Fashion News – May 2020

0
1495

BRAND EXPANDS E-COMMERCE PLATFORM
Tommy Hilfiger has expanded tommy.com, the brand’s online flagship across the Middle East following its launch in Dubai a year ago. The tommy.com sites in the region are available in Arabic and English, and build on Tommy Hilfiger’s strategy to drive digitisation across the business and grow its online community by reaching the next generation of consumers.
Through the platform, consumers now have access to the widest selection of Tommy Hilfiger labels in the region. Also available are the collaborative collections, such as TommyXLewis co-created with six-time FIA Formula One World Drivers’ Champion, Lewis Hamilton.

Fashion Book of the Year
With high fashion comes high tension which is laid bare in a new book by Ex-Vogue editor André Leon Talley, once famed as a great friend and frequently photographed with Vogue Editor in Chief Anna Wintour. In The Chiffon Trenches: A Memoir he writes of their years together and lays into Ms Wintour claiming she unceremoniously dumped him for being “too old, too overweight and too uncool”. He claims their friendship left him with “huge emotional and psychological scars”.
The book doesn’t go on sale until September but there are bound to be other great anecdotes of his 30-plus years in the fashion industry.

Top Tier Transparency
H&M Group has been named number one out of 250 fashion brands in the latest Fashion Transparency Index, which ranks companies according to how much information they disclose about their suppliers, supply chain policies and practices, and social and environmental impact. The fashion industry has been known for having a complex and opaque supply chain.

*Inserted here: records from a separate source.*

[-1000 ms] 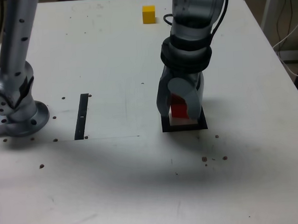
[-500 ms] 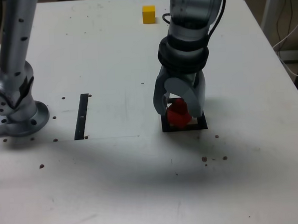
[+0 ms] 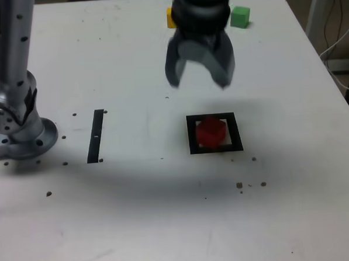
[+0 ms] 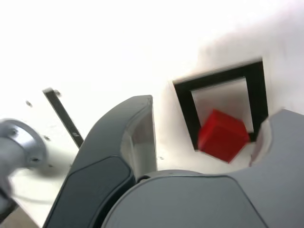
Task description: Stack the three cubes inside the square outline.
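Inside square outline [image 3: 215, 133]: red cube [image 3: 211, 132], turned askew. Pincer [image 3: 200, 79] above, spread, empty.

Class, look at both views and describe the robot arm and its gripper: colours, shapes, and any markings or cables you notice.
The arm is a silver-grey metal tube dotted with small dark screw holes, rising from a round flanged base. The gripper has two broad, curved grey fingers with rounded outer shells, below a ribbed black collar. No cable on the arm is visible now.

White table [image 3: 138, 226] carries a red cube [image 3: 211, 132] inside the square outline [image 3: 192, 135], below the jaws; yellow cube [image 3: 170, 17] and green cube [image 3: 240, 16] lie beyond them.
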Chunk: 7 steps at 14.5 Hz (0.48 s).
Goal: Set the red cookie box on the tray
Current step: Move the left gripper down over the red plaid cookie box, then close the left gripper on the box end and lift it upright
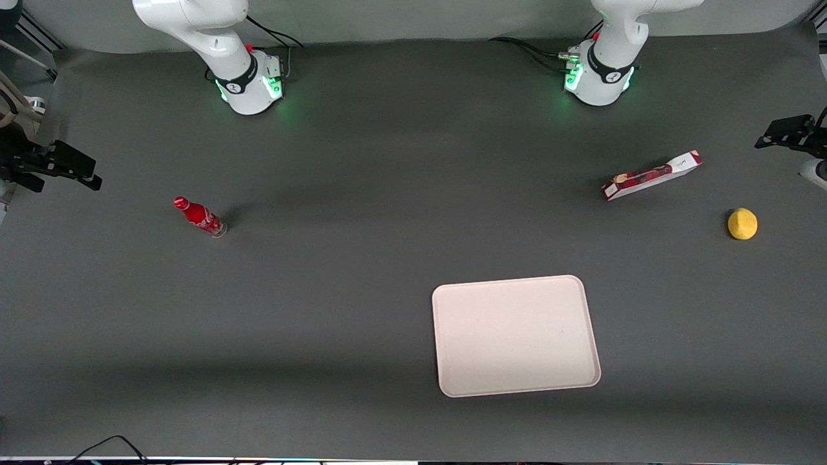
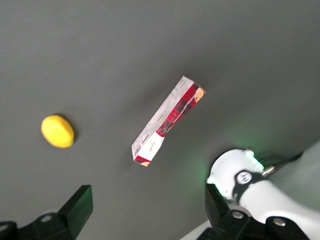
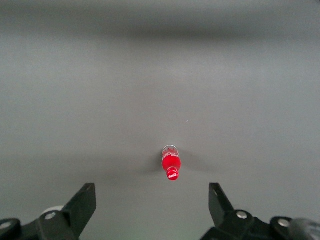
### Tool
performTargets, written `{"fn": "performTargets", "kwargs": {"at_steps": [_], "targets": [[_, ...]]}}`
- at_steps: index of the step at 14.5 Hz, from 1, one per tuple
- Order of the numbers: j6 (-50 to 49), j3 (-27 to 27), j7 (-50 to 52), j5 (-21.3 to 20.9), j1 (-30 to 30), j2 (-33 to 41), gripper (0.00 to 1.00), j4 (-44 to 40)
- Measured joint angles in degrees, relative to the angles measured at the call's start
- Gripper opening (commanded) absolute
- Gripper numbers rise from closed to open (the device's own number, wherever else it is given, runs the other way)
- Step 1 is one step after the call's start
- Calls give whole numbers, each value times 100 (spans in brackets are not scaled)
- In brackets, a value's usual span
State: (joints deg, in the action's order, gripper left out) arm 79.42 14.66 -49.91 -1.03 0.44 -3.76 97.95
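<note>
The red cookie box (image 1: 651, 175) lies flat on the dark table near the working arm's base, its white end toward the working arm's end of the table. It also shows in the left wrist view (image 2: 167, 120). The cream-white tray (image 1: 515, 334) lies nearer the front camera than the box and holds nothing. My left gripper (image 1: 775, 137) hangs in the air at the working arm's end of the table, apart from the box. In the left wrist view the gripper (image 2: 148, 210) is open wide and empty, with the box well clear of its fingers (image 2: 80, 205).
A yellow lemon-like thing (image 1: 742, 223) lies on the table beside the box, toward the working arm's end, and shows in the left wrist view (image 2: 57, 131). A small red bottle (image 1: 200, 217) stands toward the parked arm's end. The working arm's base (image 1: 597, 77) stands near the box.
</note>
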Motion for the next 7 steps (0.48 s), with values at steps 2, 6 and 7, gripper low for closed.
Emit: {"fn": "performTargets", "kwargs": {"at_steps": [2,6,7], "targets": [[558,59,-658,1,11,-9,100,751],[2092,0,-1155,23,-21,83,100,2404],[2522,0,-1248,44,-28,128,100,2816]]}}
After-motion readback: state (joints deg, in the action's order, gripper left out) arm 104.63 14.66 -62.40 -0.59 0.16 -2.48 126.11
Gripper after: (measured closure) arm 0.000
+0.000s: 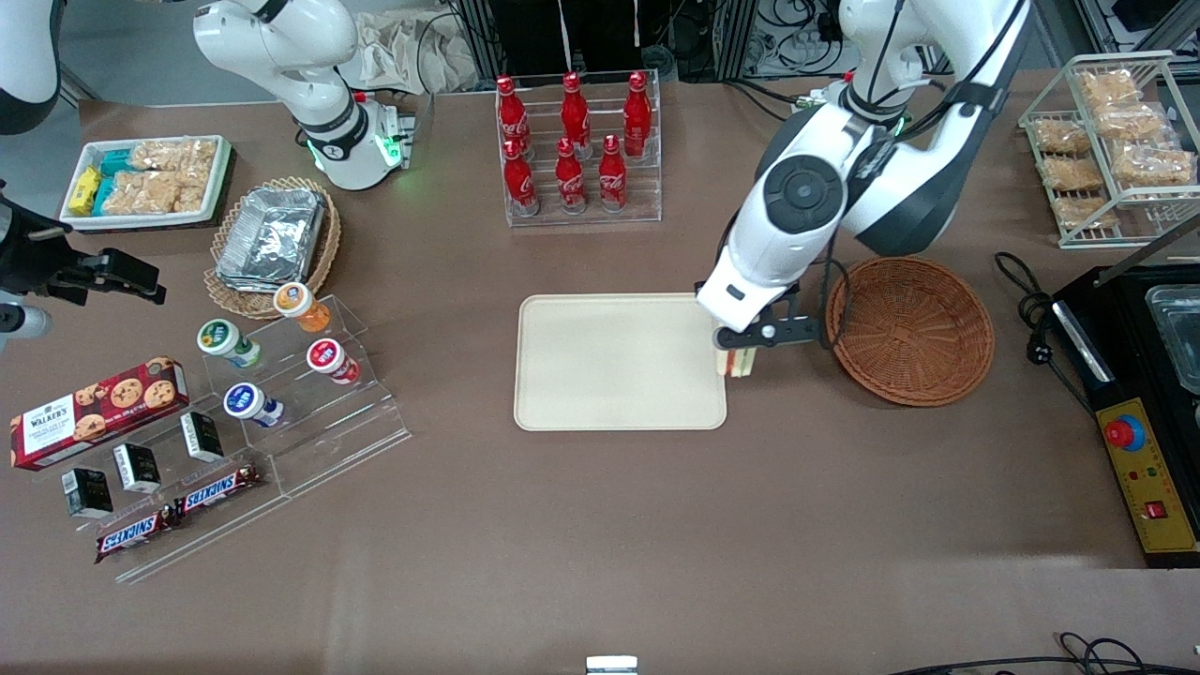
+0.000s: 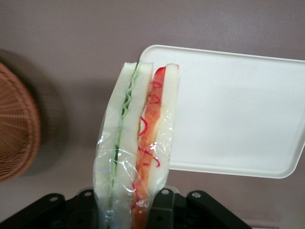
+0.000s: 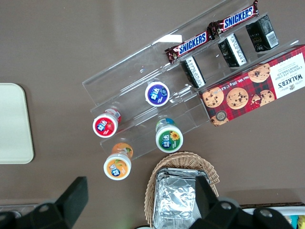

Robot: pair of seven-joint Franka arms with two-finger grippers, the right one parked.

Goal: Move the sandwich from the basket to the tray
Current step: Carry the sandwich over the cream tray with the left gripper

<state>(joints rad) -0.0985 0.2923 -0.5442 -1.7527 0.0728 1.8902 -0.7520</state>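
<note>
A robot lab — table [image 1: 600, 525] staged with shop snacks, cables trailing.

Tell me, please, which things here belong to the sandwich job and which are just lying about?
Job: sandwich, clamped in the gripper at the tray's edge; tray; basket.
Lying about: cola bottles, foil containers, Snickers bars, cookie box.

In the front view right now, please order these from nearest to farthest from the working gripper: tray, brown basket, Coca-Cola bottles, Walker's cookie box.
The gripper holds the sandwich.
1. tray, directly beside it
2. basket, toward the working arm's end
3. Coca-Cola bottles, farther from the camera
4. Walker's cookie box, at the parked arm's end
</note>
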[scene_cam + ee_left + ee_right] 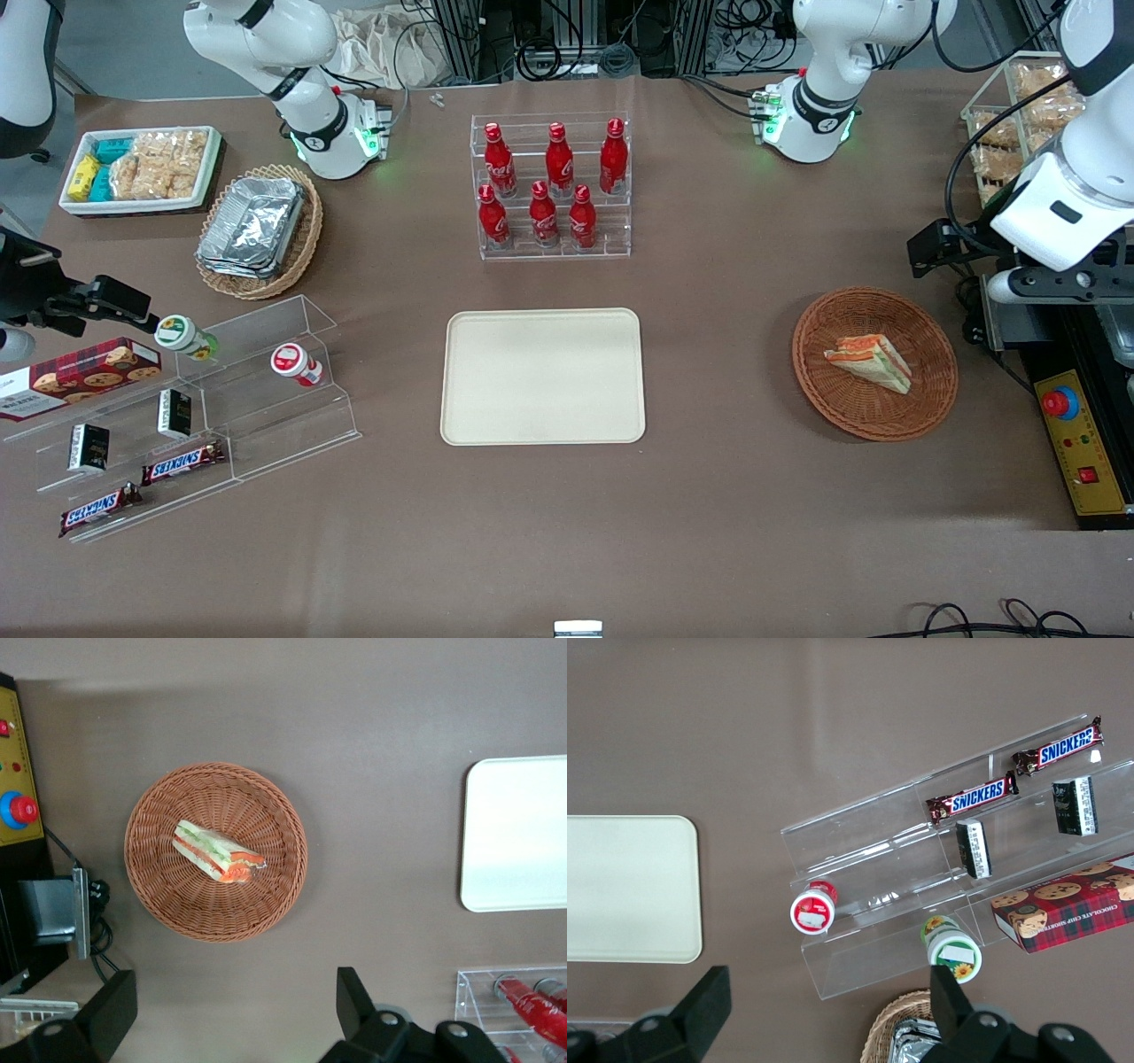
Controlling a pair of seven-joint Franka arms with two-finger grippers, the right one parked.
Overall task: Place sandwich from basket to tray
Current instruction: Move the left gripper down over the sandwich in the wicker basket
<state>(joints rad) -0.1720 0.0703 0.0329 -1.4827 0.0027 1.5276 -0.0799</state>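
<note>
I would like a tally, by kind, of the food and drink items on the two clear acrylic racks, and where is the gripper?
Red cola bottles: 6
Snickers bars: 2
Small black boxes: 2
Small lidded cups: 2
Cookie box: 1
Total: 13
The gripper hangs open above the table, beside the basket holding the sandwich.

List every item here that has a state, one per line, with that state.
sandwich: lying in the basket, not gripped
basket: on the table, holds only the sandwich
tray: flat on the table, nothing on it
gripper: open, high above the table beside the basket, holding nothing
cola bottles: six, upright in a clear rack
foil trays: stacked in an oval wicker basket
</note>
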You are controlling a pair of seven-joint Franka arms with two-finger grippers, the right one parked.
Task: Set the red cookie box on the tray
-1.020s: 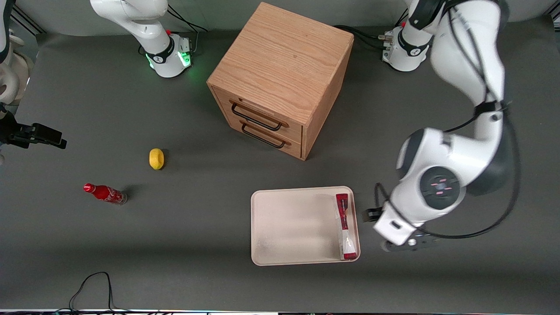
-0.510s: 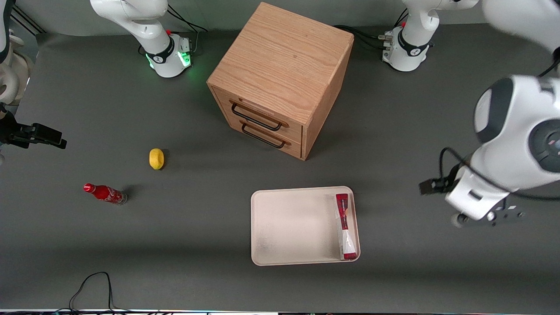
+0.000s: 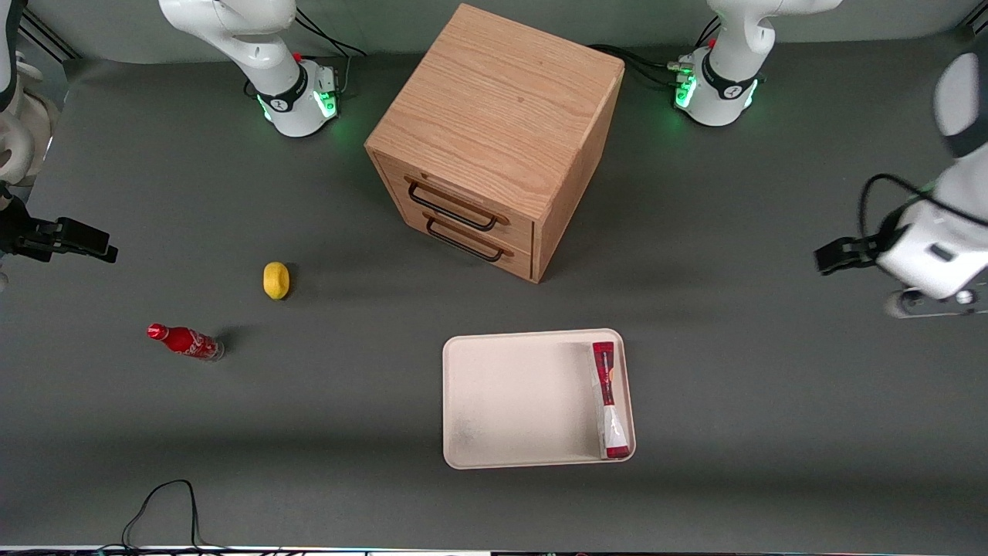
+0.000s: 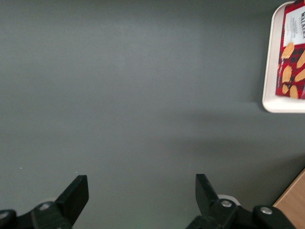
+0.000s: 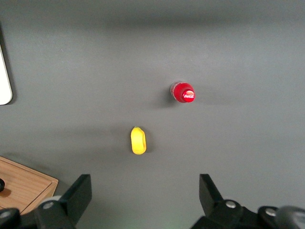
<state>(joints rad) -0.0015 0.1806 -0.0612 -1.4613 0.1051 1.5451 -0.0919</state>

Transparency has been a cornerstone of H&M Group’s sustainability work. Back in 2013, H&M Group was one of the first global fashion retailers to make its supplier list public.  Since then, the group has been taking steps to make it more accessible for customers to know where their products are made.

The brand is also known for its use of ethically sourced materials and its Conscious Collection.

Acqua for Life Inaugurates Second Decade
Acqua for Life is Giorgio Armani’s initiative focusing on delivering universal access to drinking water in water-scarce regions. The initiative was launched
The initiative was launched in 2010, the same year the United Nations recognised the right to water and sanitation as a human right, and it has been a commitment for the brand ever since.

As of today, the initiative has invested more than BD3.7 million worldwide. As a result, 413 water supply systems have helped over 217,000 people in 15 countries across three continents.

Acqua for Life enters its second decade with eight active water projects: one each in Greater China, Madagascar, Nicaragua, Papua New Guinea, Tanzania and Zimbabwe and two in Nepal.

Photographer Viviane Sassen collaborated with Acqua for Life for the second time to mark the moment in Nepal.

Fashion Does Its Bit
Huge fashion brands across the planet are doing their bit in the fight against the coronavirus converting factories, which usually produce high-end handbags and couture gowns, into production lines for non-surgical facemasks and coveralls for health workers.
Louis Vuitton announced via Instagram that it was joining the global effort to make more supplies to protect healthcare workers. British company Burberry said it was using its global supply chain “to fast-track the delivery of 100,000 surgical masks to the UK National Health Service, for use by medical staff”. And, in Italy, Prada started the production of 80,000 medical overalls and 110,000 masks for healthcare workers in the Tuscany region at a factory kept open specifically for the task.